• _Activity_
Every record that follows must be set down word for word.

** Opening Data records block **

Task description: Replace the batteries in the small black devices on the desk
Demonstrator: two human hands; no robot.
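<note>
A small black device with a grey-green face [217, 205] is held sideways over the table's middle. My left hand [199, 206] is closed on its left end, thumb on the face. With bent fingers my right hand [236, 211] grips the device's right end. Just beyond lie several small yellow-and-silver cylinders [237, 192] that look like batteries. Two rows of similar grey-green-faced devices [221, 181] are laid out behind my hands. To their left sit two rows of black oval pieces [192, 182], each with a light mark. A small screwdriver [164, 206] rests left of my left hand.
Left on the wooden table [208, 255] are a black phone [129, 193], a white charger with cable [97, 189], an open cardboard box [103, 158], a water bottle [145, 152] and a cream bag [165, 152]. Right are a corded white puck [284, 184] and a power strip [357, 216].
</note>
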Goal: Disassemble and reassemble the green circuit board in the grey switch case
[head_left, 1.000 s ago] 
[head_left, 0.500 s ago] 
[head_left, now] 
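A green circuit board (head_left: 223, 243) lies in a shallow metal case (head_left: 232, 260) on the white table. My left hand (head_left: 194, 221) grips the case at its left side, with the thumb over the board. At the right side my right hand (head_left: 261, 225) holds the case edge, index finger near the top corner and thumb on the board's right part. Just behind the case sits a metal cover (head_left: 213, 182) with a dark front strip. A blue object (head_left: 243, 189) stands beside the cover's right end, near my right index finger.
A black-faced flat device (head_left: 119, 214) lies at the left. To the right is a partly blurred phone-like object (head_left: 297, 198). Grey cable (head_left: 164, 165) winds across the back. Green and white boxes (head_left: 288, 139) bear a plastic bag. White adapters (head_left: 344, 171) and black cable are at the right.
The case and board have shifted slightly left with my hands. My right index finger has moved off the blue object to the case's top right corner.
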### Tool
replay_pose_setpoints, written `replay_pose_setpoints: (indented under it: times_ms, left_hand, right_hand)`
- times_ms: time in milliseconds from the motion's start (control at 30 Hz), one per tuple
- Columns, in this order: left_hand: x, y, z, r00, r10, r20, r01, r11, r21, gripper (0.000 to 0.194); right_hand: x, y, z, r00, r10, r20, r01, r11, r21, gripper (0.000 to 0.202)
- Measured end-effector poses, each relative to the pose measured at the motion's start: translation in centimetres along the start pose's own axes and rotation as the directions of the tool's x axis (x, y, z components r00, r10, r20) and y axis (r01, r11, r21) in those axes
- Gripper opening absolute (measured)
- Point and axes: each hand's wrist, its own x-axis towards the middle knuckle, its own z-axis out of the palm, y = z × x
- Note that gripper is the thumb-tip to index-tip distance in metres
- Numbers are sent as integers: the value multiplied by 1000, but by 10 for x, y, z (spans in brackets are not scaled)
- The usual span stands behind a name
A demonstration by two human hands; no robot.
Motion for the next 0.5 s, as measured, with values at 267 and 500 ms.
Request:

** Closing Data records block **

• _Answer section_
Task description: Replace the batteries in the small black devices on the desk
Demonstrator: two human hands; no robot.
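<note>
A small black device with a grey-green face [217, 205] is held sideways over the table's middle. My left hand [199, 206] is closed on its left end, thumb on the face. With bent fingers my right hand [236, 211] grips the device's right end. Just beyond lie several small yellow-and-silver cylinders [237, 192] that look like batteries. Two rows of similar grey-green-faced devices [221, 181] are laid out behind my hands. To their left sit two rows of black oval pieces [192, 182], each with a light mark. A small screwdriver [164, 206] rests left of my left hand.
Left on the wooden table [208, 255] are a black phone [129, 193], a white charger with cable [97, 189], an open cardboard box [103, 158], a water bottle [145, 152] and a cream bag [165, 152]. Right are a corded white puck [284, 184] and a power strip [357, 216].
</note>
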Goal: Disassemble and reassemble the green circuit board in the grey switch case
[head_left, 1.000 s ago] 
[head_left, 0.500 s ago] 
[head_left, now] 
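A green circuit board (head_left: 223, 243) lies in a shallow metal case (head_left: 232, 260) on the white table. My left hand (head_left: 194, 221) grips the case at its left side, with the thumb over the board. At the right side my right hand (head_left: 261, 225) holds the case edge, index finger near the top corner and thumb on the board's right part. Just behind the case sits a metal cover (head_left: 213, 182) with a dark front strip. A blue object (head_left: 243, 189) stands beside the cover's right end, near my right index finger.
A black-faced flat device (head_left: 119, 214) lies at the left. To the right is a partly blurred phone-like object (head_left: 297, 198). Grey cable (head_left: 164, 165) winds across the back. Green and white boxes (head_left: 288, 139) bear a plastic bag. White adapters (head_left: 344, 171) and black cable are at the right.
The case and board have shifted slightly left with my hands. My right index finger has moved off the blue object to the case's top right corner.
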### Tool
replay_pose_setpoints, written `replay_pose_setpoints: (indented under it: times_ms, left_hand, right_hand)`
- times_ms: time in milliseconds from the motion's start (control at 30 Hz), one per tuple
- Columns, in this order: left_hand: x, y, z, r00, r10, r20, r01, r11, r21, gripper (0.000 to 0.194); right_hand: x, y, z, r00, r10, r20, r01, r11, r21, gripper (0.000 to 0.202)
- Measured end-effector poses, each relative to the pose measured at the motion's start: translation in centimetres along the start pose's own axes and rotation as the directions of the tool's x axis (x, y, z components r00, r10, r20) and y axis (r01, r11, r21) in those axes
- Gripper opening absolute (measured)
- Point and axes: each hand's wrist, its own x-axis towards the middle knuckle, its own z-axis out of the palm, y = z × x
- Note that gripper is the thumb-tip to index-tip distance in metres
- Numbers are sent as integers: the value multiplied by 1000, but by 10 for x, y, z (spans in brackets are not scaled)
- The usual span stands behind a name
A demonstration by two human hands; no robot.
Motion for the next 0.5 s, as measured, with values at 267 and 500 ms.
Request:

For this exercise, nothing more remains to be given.